AMY GOODMAN: Two principal characters in "Sting of the drone," go to the unmanned aerial vehicle exhibition and conference in Las Vegas. Interesting so much of this happens in Las Vegas, whether we're talking about Creech Air Force Base or you're talking about this convention. One says to the other, this is the fifth Israeli company I have seen so far. Talk about Israel's involvement in drones. You say there are three countries that have used military drones drones as weapons, but 40 countries have the potential to. Talk about what happens in your novel.
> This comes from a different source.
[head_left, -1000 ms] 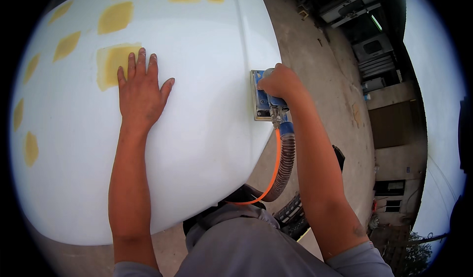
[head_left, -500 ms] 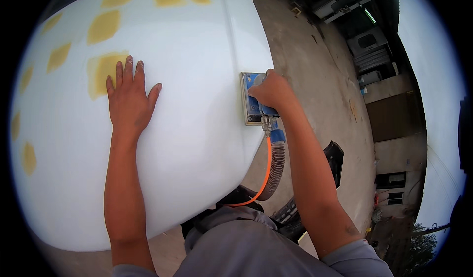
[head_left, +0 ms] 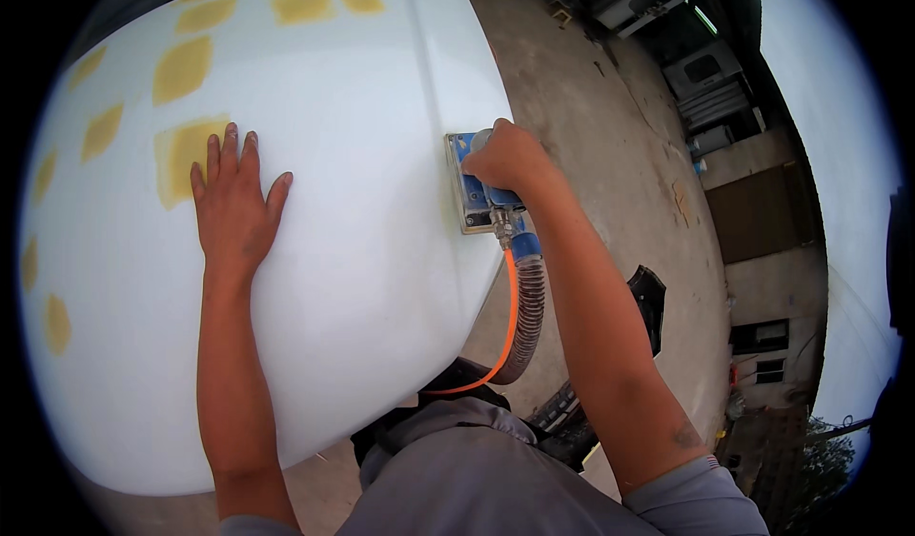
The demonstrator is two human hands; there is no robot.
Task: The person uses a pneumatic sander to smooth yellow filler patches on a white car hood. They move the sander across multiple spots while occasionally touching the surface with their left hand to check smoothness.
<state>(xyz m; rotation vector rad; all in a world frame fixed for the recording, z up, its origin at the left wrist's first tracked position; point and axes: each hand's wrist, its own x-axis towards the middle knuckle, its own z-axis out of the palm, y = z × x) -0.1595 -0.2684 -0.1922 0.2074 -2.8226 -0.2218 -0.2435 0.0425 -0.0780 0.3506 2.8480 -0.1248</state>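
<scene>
A large, smoothly curved white vehicle panel (head_left: 353,250) with several yellow sanded-looking patches fills the left half of the view. My left hand (head_left: 233,207) lies flat on it, fingers spread, fingertips over the edge of a yellow patch (head_left: 181,169). At the panel's right edge my right hand (head_left: 510,164) is wrapped over a blue air sander (head_left: 474,198) with a rectangular pad. The pad rests on the white surface beside a long shallow crease. From the sander's near end run a thin orange hose (head_left: 515,293) and a ribbed dust hose (head_left: 530,312).
Both hoses bend down toward my waist at the panel's near edge. A black curved part (head_left: 648,298) lies on the concrete floor (head_left: 610,183) to the right. Farther off stand a building wall (head_left: 772,288) and a grey vehicle door (head_left: 703,69).
The view has turned slightly, carrying panel and hands a little leftward in the picture. Relative to the panel, my left hand stays put and the sander shows little or no shift.
</scene>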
RICHARD CLARKE: Well, in that seen in the exhibit Center in Las Vegas, there is not the boat show, not the car show, but the drone show. People who have read the novel has said, well, that will never happen. Actually, it happens every year. It is perfectly true. There is a drone show and it is in Las Vegas. Companies from all over the world bring their drones and put them out on the floor for display and, presumably, sale, just like you'd would see at a boat show. When you go to that drone show, one of the things that is so striking, is the number of Israeli companies, the number of Israeli drones. The reason for that is the Israelis started this all. The Israelis created the first drone in fact, the first drone that the United States had was one that the Marines bought from Israel. The Israelis are very good at this sort of thing. And they have a wide variety of drones in a wide variety of sizes. The Israelis have used them armed. The Russians have used them armed. To the best of my knowledge, no other country has used an armed drone. But as you say, I think about 40 countries have them. If you look at the Chinese inventory again, they have a wide variety as well but they have one that looks just like, just like the U.S. predator. It is so remarkably like the U.S. predator that people in the U.S. government believe that the Chinese hacked into General Atomics, the company that makes the predator, and got the blueprints and diagrams and essentially built a predator and are now selling it to almost anybody who will buy it.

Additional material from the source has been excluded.